Understanding patterns of opioid use among older adults with cardiopulmonary conditions and pain has become an important research focus due to competing interests over providing adequate pain relief with concerns over opioid efficacy, side effects, and safety.21,22 Similar to patients with cancer, 8 demographic and clinical characteristics may facilitate or impede opioid receipt. In this context, characterizing opioid prescribing patterns among older adults with pain and cardiopulmonary conditions and cancer is essential to identify and address barriers to appropriate and safe pain management. Therefore, we sought to compare patterns of opioid prescribing among older adults with cardiopulmonary conditions and/or cancer. We hypothesized that fewer patients with cardiopulmonary conditions would be prescribed opioids and would be less likely to receive opioids over time relative to patients with cancer.
Methods
Data
Our data source was the Surveillance, Epidemiology, and End Results (SEER)-Medicare Health Outcomes Survey (MHOS) with a novel linkage to Medicare Part D claims. SEER provides detailed cancer registry data from selected regions within the United States, including cancer types, stage, histology, and diagnosis date. MHOS is administered by the Centers for Medicare and Medicaid Services (CMS) and includes self-reported sociodemographic characteristics as well as responses to a chronic condition checklist and health and functional status questions on the Veteran's Rand 12 item survey (VR-12). 23 The survey is administered annually to randomly sampled Medicare beneficiaries enrolled in Medicare Advantage (MA) plans. The SEER-MHOS represents a linkage of patients with a SEER-reported cancer who responded to an MHOS survey and MHOS respondents without cancer who reside in SEER regions.23,24 Medicare Part D prescription drug claims for the period from 2007 through 2014 were linked for Part D-enrolled MHOS respondents.
Sample selection
We selected patients who reported moderate-to-severe pain interference with daily activities. Pain interference was measured using the Bodily Pain subscale of the VR-12 survey, 25 which asks, “During the past 4 weeks, how much did pain interfere with your normal work (include both work outside the home and housework)?” Patients were included in the sample if they reported moderate (some of the time) or severe (quite a bit, extremely) pain on the VR-12 pain interference question, as reported in past reports.8,26
We stratified patients by health condition to include patients with (1) cardiopulmonary conditions only, (2) cancer only, (3) both conditions, or (4) neither. Patients were included in the cardiopulmonary conditions only group if they self-reported having any of the following conditions on the MHOS chronic condition checklist: coronary artery disease, heart failure, other heart problems, emphysema, asthma, and COPD. We selected patients with cardiopulmonary conditions who completed at least one MHOS between January 2008 and December 2012, resided in a SEER region at survey, and who did not self-report cancer on any MHOS survey. Patients were included in the cancer group if they had only one primary cancer, any invasive disease or Stage 0 breast cancer, and were diagnosed between January 2003 and December 2012 per the MHOS-SEER dataset. Patients in the cancer group had to complete at least one MHOS between January 2008 and December 2012 within five years after their cancer diagnosis. Patients with both cardiopulmonary conditions and those with neither condition were stratified into separate groups for analysis. We excluded patients if they self-reported a cancer history on the MHOS that did not correspond to a SEER diagnosis, their cancer diagnosis month was unknown or if the cancer diagnosis was first reported on a death certificate or autopsy, those whose age was ≤65 years at MHOS date, and those without continuous enrollment in Medicare Parts A, B, MA, and Part D during the 12 months pre–post the MHOS month or until death.

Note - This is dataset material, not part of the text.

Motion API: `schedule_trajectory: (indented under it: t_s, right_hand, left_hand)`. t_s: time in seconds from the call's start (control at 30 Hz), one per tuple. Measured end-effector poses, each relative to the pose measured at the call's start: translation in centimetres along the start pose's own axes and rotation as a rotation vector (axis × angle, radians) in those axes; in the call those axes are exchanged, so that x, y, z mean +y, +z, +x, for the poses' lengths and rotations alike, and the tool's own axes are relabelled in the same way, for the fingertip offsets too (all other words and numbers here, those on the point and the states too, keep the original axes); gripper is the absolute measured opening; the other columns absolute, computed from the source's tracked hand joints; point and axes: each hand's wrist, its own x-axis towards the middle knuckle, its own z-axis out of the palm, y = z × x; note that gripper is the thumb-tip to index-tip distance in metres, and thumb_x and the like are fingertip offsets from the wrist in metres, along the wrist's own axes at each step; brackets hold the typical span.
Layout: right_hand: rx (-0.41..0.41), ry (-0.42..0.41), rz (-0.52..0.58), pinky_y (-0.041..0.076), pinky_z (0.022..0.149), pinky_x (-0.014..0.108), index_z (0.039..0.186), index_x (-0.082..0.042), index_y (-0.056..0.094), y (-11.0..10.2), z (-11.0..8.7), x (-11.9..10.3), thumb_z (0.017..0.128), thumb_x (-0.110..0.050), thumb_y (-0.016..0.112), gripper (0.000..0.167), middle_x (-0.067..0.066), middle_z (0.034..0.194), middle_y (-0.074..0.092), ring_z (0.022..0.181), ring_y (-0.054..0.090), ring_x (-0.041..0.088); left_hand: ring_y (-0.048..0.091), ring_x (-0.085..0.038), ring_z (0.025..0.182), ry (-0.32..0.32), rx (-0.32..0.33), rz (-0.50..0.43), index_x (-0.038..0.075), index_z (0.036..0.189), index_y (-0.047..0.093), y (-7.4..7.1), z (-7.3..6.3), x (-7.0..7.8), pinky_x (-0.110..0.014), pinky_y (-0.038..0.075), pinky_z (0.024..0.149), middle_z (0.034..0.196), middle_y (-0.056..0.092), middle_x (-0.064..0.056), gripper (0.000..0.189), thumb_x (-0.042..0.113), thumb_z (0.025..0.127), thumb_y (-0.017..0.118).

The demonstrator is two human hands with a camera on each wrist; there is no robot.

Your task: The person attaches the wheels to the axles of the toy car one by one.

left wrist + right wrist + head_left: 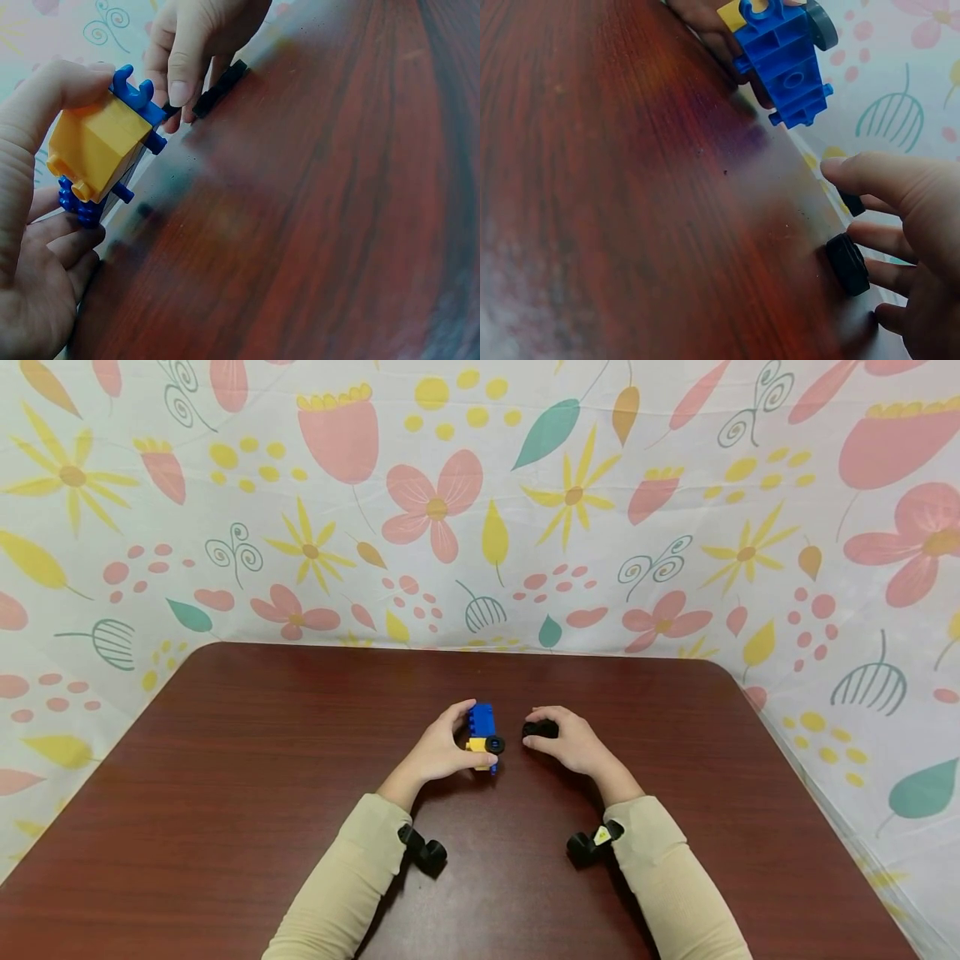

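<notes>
A small toy vehicle of building blocks, with a blue base (pixel 786 67), a yellow brick (pixel 101 142) and one black wheel (pixel 494 744) fitted, is held off the table by my left hand (pixel 438 750), between thumb and fingers. Bare blue axle pegs stick out along the base's other edge. To the right, my right hand (pixel 573 743) is at some loose black wheels. Its thumb and forefinger pinch a wheel (pixel 853 204), partly hidden by them. Another loose wheel (pixel 847 264) stands on the table against the other fingers.
The dark brown wooden table (pixel 262 793) reaches out to a flower-patterned cloth (pixel 480 527) behind and at both sides. A black wrist camera (pixel 427 850) sits below my left hand, with a second black camera (pixel 588 847) below the right.
</notes>
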Motion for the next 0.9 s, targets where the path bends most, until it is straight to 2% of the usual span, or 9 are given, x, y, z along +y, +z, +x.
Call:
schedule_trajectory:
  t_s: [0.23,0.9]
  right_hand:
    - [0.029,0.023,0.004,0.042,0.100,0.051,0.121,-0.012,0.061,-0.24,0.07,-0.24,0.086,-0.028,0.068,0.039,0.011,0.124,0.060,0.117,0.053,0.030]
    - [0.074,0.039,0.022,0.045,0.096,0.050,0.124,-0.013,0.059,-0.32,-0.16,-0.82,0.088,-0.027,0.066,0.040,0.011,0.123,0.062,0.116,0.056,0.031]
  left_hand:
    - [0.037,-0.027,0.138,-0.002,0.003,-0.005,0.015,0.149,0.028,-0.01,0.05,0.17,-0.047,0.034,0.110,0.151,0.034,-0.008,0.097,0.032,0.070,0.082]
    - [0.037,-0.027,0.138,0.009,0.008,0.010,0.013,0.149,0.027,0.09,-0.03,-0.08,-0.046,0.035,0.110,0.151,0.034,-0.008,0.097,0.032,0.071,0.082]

Outcome measures and covariates
The primary outcome was receipt of prescription opioid medications for treatment of pain. We also collected data on nonopioid prescription pain medications. We created categories of opioids, nonopioid analgesic (nonsteroidal anti-inflammatory drugs, local anesthetics), and adjuvant pain medications (antiepileptics and selected antidepressants). We did not include steroids because they are prescribed for multiple clinical conditions and we were unable to distinguish the indication for use. We identified and categorized relevant individual medications for pain based on input from the literature,18,27 clinical guidelines, 28 and with consultation with clinicians and pharmacists with specialization in palliative care and oncology. Next, we searched Part D claims to identify relevant generic drug names, including combination medications. We searched for evidence of drug supply by prescription during two time periods: (1) the MHOS date and prior 30 days; and (2) the 12 months after the MHOS.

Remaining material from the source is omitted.